The Thirteenth Amendment to the Constition officially outlawed slavery and involuntary servitude in 1865, the Fourteenth Amendment overruled the Dred Scott case and gave citizenship and protection to all under the law regardless of race in 1868, and the Fifteenth Amendment gave all citizens the right to vote regardless of that person's "race, color, or previous condition of servitude" in 1870. Despite these measures, African-Americans still faced racist Jim Crow laws and customs that enabled whites to provide blacks with "separate but equal" public spaces that were actually substandard, inferior, and discriminatory. This lasted from the 1870s through the 1960s, until the Civil Rights Act and the Voting Rights Act were signed into law in 1964 and 1965, respectively.
In her interview, lawyer and activist Pauli Murray discusses these Jim Crow laws as she recalls growing up in Durham and having a "very conscious" awareness of segregation, lynchings, and racial discrimination. Specifically, she remembers hearing her grandmother tell stories about the Ku Klux Klan riding around her cabin in Chapel Hill. As Murray says, "This awareness to a child of my generation grows with you, just like almost a part of your body and your being."
The United States civil rights movement gained widespread public awareness in the 1950s, but many trailblazers began their work to outlaw racial discrimination and bring equal rights under the law to all Americans long before then. The National Association for the Advancement of Colored People (NAACP) was founded in 1909 to promote equality through litigation and legislative efforts. The legal department of the NAACP fought landmark cases, overturning Plessy vs. Ferguson, which established those supposed "separate but equal" facilities for African-Americans, and winning Brown vs. Board of Education and thus integrating schools.

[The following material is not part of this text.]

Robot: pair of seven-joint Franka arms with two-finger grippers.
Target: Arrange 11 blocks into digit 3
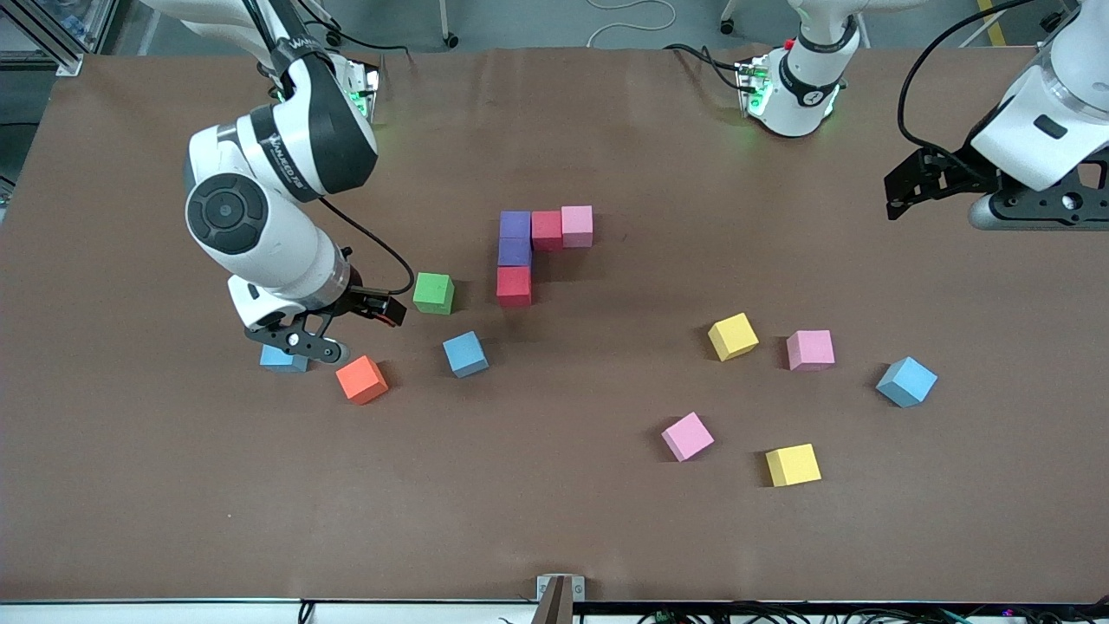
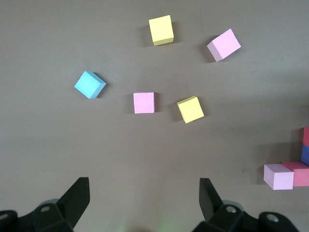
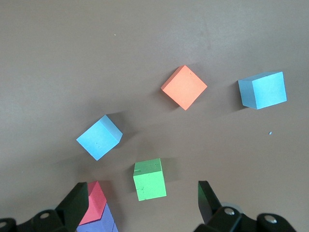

Women like Ella Baker, Septima Poinsette Clark, and Modjeska Simkins were members of the NAACP and were instrumental in the formation and operation of two organizations on the front lines of the struggle for equality: the Southern Christian Leadership Conference (SCLC), an organization which engaged in direct, collective action; and the Student Nonviolent Coordinating Committee (SNCC), an organization for younger African-American activists. Other women, like Elizabeth Brooks and Mary Smith, took leadership roles as they engaged in direct action to claim fair treatment and compensation for themselves and their fellow workers at the university.